**TASK OBJECTIVE**
Your job with the data below is to output exactly the lines from the one holding "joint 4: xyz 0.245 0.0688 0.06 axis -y" down to the one holding "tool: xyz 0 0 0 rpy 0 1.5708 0", both included, and no others.

**SOURCE DATA**

* * *

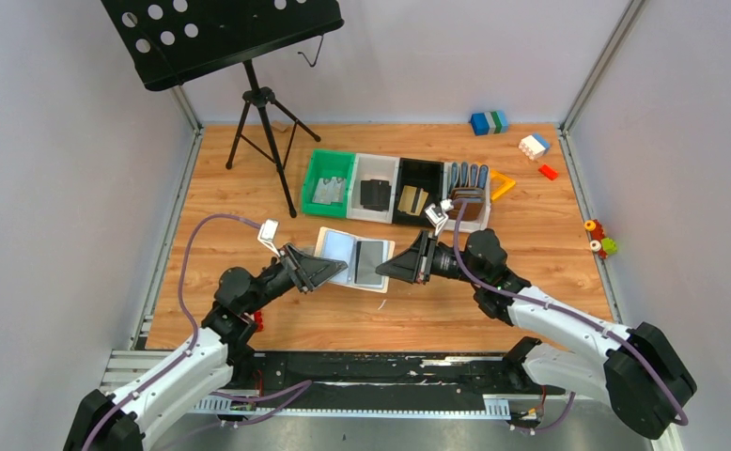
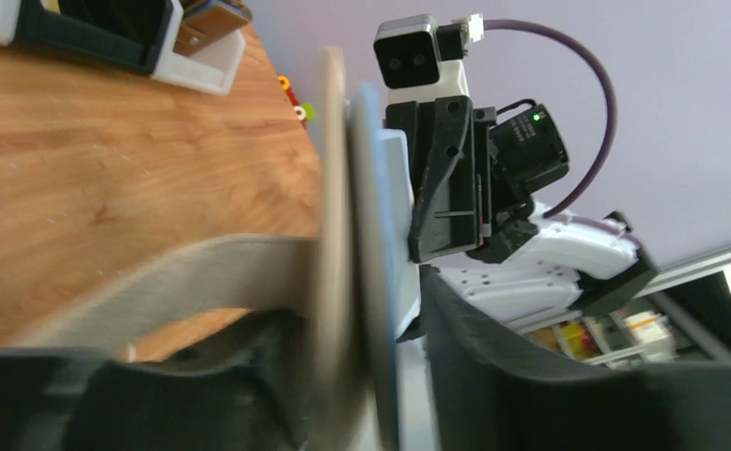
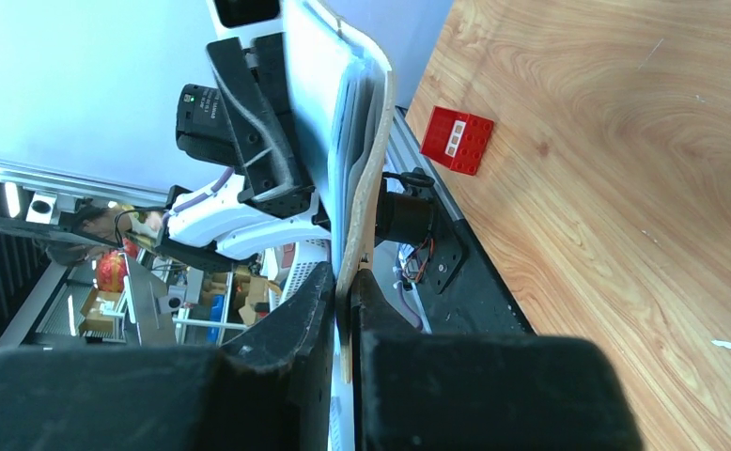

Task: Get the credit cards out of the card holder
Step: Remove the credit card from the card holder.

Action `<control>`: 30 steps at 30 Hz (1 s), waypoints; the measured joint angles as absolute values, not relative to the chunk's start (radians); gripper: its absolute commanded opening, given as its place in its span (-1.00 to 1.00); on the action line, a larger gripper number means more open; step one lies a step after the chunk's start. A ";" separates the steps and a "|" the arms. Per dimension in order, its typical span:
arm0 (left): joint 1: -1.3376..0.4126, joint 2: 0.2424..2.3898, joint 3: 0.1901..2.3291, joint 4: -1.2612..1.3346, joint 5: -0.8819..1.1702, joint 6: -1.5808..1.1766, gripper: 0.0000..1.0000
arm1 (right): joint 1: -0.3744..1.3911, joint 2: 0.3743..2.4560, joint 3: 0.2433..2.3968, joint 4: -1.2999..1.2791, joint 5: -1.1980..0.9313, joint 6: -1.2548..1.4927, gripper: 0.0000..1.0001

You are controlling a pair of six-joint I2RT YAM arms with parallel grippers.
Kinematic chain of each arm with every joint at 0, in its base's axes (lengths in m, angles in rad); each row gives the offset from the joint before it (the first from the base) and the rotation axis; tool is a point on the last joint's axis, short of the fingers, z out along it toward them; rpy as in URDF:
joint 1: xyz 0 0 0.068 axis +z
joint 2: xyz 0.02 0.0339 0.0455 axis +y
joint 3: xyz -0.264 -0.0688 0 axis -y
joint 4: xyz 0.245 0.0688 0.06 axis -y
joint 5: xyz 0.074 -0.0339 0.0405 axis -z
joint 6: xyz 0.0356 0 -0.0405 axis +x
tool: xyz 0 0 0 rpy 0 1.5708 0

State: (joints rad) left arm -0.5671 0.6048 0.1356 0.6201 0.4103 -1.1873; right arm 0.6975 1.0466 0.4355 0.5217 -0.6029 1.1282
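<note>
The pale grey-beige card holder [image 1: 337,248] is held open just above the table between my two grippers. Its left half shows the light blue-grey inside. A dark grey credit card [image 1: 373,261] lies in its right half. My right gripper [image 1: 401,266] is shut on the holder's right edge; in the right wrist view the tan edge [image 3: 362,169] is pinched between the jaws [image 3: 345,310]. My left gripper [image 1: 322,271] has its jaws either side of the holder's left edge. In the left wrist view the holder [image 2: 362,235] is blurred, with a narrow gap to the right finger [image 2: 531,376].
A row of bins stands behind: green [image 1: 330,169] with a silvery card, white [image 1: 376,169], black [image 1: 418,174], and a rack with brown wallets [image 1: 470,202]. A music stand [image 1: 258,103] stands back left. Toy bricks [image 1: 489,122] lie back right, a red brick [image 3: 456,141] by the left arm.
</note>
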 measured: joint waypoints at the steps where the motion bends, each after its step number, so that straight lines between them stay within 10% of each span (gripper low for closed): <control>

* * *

**SOLUTION TO THIS TASK**
joint 4: xyz 0.245 0.0688 0.06 axis -y
joint 5: xyz 0.074 -0.0339 0.0405 axis -z
joint 6: xyz 0.0356 0 -0.0405 axis +x
tool: xyz 0 0 0 rpy 0 1.5708 0

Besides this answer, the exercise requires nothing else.